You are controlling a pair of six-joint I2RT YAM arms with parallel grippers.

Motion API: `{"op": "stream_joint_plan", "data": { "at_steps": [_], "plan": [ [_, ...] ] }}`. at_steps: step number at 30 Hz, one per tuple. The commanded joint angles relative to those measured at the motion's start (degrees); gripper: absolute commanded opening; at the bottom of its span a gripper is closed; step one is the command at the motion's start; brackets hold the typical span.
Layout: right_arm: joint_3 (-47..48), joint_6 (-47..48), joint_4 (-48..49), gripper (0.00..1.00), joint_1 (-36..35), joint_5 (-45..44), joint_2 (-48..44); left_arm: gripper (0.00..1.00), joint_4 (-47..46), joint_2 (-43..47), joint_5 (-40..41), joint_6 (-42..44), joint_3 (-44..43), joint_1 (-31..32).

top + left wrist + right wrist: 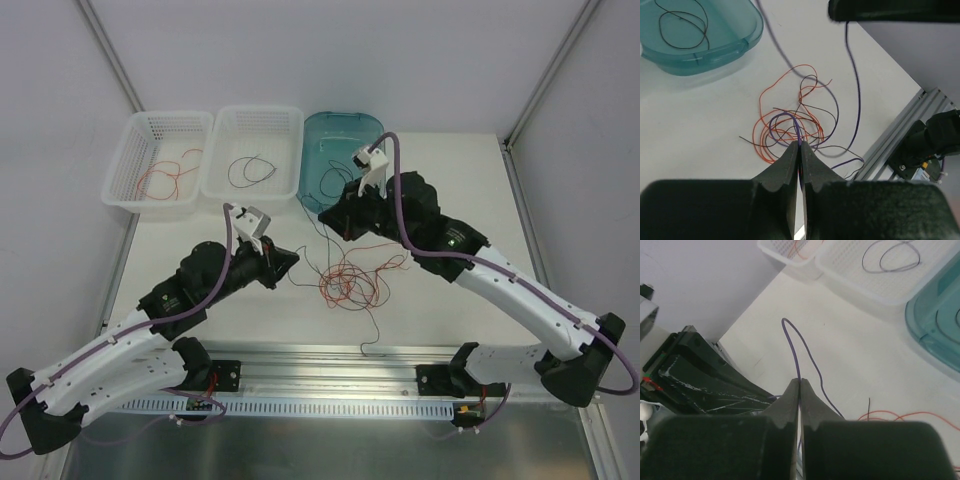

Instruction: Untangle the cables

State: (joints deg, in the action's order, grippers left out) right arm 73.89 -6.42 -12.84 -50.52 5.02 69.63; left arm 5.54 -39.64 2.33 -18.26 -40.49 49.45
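Two pinches are on, and I cannot tell whether they hold one strand or two. The left gripper (800, 146) has its black fingers pressed together on a thin purple wire (795, 125), right at the edge of the loose tangle of hair-thin red-orange and black wires (352, 280). That tangle lies on the white table (450, 190), in front of the translucent teal plastic tub (330, 150) on the arms' side. The right gripper (799, 382) is likewise nipped tight on thin purple wire, which arcs up from its tips and falls back to the table. It sits at the teal tub's near corner, between the tub and the tangle.

Just left of the teal tub stands a white mesh plastic basket (262, 108) with a black loop in it. Left of that is a second white mesh basket (168, 114) holding red-orange wire. The tub itself has a black loop inside.

To my eye the step in hand is drawing the purple wire clear of the heap. Done well, that means firm pinches and a slow, steady parting of the two grippers. A slight lift would let the strand slide through the red-orange loops instead of cinching them. If the whole tangle begins to ride along, the pull should ease off. Wire this fine could also slip from the fingers, so a jerk is best avoided.
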Motion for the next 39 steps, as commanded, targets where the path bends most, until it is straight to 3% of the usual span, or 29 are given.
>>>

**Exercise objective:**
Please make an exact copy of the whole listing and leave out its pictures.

**Reply to the exercise:**
You are controlling a pair of six-joint I2RT YAM arms with parallel grippers.

Motion API: `{"op": "stream_joint_plan", "data": { "at_steps": [_], "plan": [ [_, ...] ] }}`. at_steps: step number at 30 Hz, one per tuple. The commanded joint angles relative to those measured at the motion's start (degrees); gripper: absolute commanded opening; at the bottom of its span a gripper is closed; step one is the command at the motion's start; brackets hold the typical span.
Layout: right_arm: joint_3 (-47..48), joint_6 (-47..48), joint_4 (-48..49), gripper (0.00..1.00), joint_1 (-36..35), joint_5 (-45..44), joint_2 (-48..44); left_arm: gripper (0.00..1.00), joint_4 (-47..46), joint_2 (-43..47), joint_5 (-40..41), joint_6 (-42..44), joint_3 (-44..43), joint_1 (-31..32).

top + left wrist + right wrist: 

Instruction: Untangle the cables

State: (joints deg, in the action's order, grippers left out) right arm 73.89 -6.42 -12.84 -50.52 5.02 69.63; left arm 5.54 -39.64 2.33 -18.26 -40.49 49.45
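Two pinches are on, and I cannot tell whether they hold one strand or two. The left gripper (800, 146) has its black fingers pressed together on a thin purple wire (795, 125), right at the edge of the loose tangle of hair-thin red-orange and black wires (352, 280). That tangle lies on the white table (450, 190), in front of the translucent teal plastic tub (330, 150) on the arms' side. The right gripper (799, 382) is likewise nipped tight on thin purple wire, which arcs up from its tips and falls back to the table. It sits at the teal tub's near corner, between the tub and the tangle.

Just left of the teal tub stands a white mesh plastic basket (262, 108) with a black loop in it. Left of that is a second white mesh basket (168, 114) holding red-orange wire. The tub itself has a black loop inside.

To my eye the step in hand is drawing the purple wire clear of the heap. Done well, that means firm pinches and a slow, steady parting of the two grippers. A slight lift would let the strand slide through the red-orange loops instead of cinching them. If the whole tangle begins to ride along, the pull should ease off. Wire this fine could also slip from the fingers, so a jerk is best avoided.
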Motion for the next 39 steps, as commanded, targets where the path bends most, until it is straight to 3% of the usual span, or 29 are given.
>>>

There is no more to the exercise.